I’d watched the hit show and thought it would be fun to attempt an abbreviated version of a stage (pronounced “staj”), which is essentially an unpaid internship where a cook works in and learns from another chef’s kitchen.

So here I was, wearing an apron in the heat of Chez Maggy’s still-quiet kitchen late one Monday afternoon with Morgan by my side. The Utah-born chef previously worked at two Mile High City institutions, Fruition and Mercantile Dining & Provision, so I knew I was in qualified hands. He’d also sliced and diced all the ingredients ahead of time so we could focus more on cooking and less on prep. (Those who sign up for the experience can request specific lessons, like improving knife skills or how to make a French omelette.)

I’d started my evening’s education with part one of the Duck Breast Provencal dish, an easy olive tapenade that even those who are hapless in the kitchen can make. We then moved on to the pepper mix that tops the poultry. Its coastal origins — hailing from the Provence region in southern France— were evident in the olives, capers, tomatoes and heavy dose of olive oil at its foundation. I slowly added the various ingredients to a pan and stirred until it was unified, carefully avoiding burning my wrist on the professional-grade stove and removing the pan before the vegetables could over-soften. It wasn’t all that different from cooking at home.

We set it all aside to focus on my next big lesson, which came from a seemingly simple dish: an heirloom tomato salad. The base is a tomato water vinaigrette that is poured over everything until the ingredients swim like they’re floating in a summery gazpacho. I added the dressing components — sherry vinegar, local wildflower honey, garlic, olive oil, tomato water (basically, the juice strained from a tomato), salt and pepper — into a tall, stainless-steel pot. Then Morgan handed me the largest immersion blender I’d ever seen to mix it all together. I panicked that I’d pull it up too far and spray the entire kitchen in red juice, but thankfully that nightmare stayed only in my head.

“The most important thing,” he said, “is to taste your food, no matter how many times you’ve made a dish.” I dipped a spoon into the vinaigrette. It was sweet and tangy, but a touch of acidity flared toward the back of my tongue. “It’s too strong,” Morgan declared. His recommendation: a touch more salt. When we re-tasted, the vinaigrette hit in the middle of my tongue, with no sharpness. I’d achieved what the professionals call “balance.”

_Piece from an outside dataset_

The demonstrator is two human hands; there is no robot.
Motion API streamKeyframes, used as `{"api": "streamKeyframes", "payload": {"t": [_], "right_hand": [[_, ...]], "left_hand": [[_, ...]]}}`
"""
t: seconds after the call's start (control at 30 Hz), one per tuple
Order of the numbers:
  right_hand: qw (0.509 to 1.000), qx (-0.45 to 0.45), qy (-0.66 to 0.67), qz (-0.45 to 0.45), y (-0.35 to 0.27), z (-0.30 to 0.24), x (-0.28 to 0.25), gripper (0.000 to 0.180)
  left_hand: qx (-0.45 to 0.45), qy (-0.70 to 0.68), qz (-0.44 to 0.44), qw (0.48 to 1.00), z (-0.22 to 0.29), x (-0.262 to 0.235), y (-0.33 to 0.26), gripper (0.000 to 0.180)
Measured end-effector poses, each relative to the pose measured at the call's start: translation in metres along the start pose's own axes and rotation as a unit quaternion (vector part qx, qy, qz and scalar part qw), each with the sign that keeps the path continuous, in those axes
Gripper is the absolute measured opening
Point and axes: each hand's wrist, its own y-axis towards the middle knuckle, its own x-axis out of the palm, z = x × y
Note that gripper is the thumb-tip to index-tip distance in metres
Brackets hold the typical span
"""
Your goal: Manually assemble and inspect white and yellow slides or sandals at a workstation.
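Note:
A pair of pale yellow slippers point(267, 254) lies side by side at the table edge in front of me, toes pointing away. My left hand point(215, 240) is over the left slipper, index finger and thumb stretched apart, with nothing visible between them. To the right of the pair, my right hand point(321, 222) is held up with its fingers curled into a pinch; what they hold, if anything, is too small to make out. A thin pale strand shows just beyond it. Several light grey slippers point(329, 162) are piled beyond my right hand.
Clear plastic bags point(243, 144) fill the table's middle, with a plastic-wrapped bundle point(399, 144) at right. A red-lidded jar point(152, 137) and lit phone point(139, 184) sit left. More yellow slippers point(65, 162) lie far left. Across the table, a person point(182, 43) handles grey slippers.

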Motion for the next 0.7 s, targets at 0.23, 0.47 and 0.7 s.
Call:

But I hadn’t earned my chef’s toque yet. The biggest challenge: plating. Morgan set a bowl of large, diced segments of yellow and red Rocky Mountain heirloom tomatoes and sliced English cucumbers in front of me. I added salt and pepper, gave them a toss and then set to work spooning them onto the plate in small sections so the colors and textures were evenly dispersed. Then I poured the vinaigrette, scattered precisely seven oversize croutons around and ripped two types of basil over it all. It looked like something the team could serve in the dining room.

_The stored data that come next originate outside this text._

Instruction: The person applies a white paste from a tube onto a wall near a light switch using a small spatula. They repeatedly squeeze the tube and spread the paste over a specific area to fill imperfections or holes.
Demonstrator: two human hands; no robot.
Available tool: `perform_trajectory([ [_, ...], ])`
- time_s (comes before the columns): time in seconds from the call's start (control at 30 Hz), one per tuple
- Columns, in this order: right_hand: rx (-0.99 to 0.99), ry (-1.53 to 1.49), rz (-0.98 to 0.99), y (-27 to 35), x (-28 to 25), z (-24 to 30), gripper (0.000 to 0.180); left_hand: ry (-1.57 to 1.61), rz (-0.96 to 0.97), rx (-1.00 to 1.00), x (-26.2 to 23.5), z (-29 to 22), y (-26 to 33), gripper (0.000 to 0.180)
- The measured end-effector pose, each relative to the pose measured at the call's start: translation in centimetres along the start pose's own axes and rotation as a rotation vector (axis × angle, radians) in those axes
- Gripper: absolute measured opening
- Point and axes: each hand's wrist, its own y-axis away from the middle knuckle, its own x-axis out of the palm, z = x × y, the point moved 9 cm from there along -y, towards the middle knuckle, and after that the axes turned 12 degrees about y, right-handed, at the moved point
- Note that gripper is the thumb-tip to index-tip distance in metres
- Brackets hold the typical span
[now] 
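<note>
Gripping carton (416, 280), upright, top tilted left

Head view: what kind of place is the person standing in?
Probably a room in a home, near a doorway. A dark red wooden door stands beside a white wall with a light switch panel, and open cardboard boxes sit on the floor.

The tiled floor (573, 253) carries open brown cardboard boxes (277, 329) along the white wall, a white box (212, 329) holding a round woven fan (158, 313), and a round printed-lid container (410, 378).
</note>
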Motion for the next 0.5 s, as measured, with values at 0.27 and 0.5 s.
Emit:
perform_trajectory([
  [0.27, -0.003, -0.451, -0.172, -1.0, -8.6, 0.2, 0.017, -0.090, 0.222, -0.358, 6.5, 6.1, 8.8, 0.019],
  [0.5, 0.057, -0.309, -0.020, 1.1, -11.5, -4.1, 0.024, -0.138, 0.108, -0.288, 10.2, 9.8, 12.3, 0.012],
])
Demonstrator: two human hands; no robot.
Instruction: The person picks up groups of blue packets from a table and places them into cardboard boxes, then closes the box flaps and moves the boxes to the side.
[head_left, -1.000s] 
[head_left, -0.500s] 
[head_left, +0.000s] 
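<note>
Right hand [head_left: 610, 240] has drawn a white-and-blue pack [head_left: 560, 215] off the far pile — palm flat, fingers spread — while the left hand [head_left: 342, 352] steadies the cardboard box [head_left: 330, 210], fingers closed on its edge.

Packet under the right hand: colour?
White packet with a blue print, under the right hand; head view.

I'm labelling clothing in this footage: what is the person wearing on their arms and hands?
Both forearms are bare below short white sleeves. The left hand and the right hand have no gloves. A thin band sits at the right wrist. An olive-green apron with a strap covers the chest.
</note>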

The duck wasn’t so lucky. Morgan cut the meat in half, then encouraged me to top it with the pepper mix and spoon dollops of the tapenade around. The first step was simple, but my dollops were too big, and the oil pooled unattractively. If I was truly staging, I’m sure Morgan would have told me to throw it all away and start again.

Instead, I got to dig in and enjoy it, one unsightly but tasty bite at a time.

Another opportunity

For those seeking a more carb-loaded experience, the Berkeley Hotel and Bakery Four in northwest Denver are offering a similar hands-on experience. Reserve the Baker for a Day package, and you’ll join sweets-maker Shawn Bergin (very) early in the morning to roll and fold croissants and fill Pop-Tarts and Danishes with seasonal ingredients before greeting customers for a shift. Participants leave with their own box of treats and a recipe booklet so they can replicate the treats at home; upstairs, in their suite’s full-size kitchen, they’ll find everything to make a pasta dinner, including Bergin’s house-made noodle dough.

To book: Make a note in the online reservation, and the concierge will reach out to organize.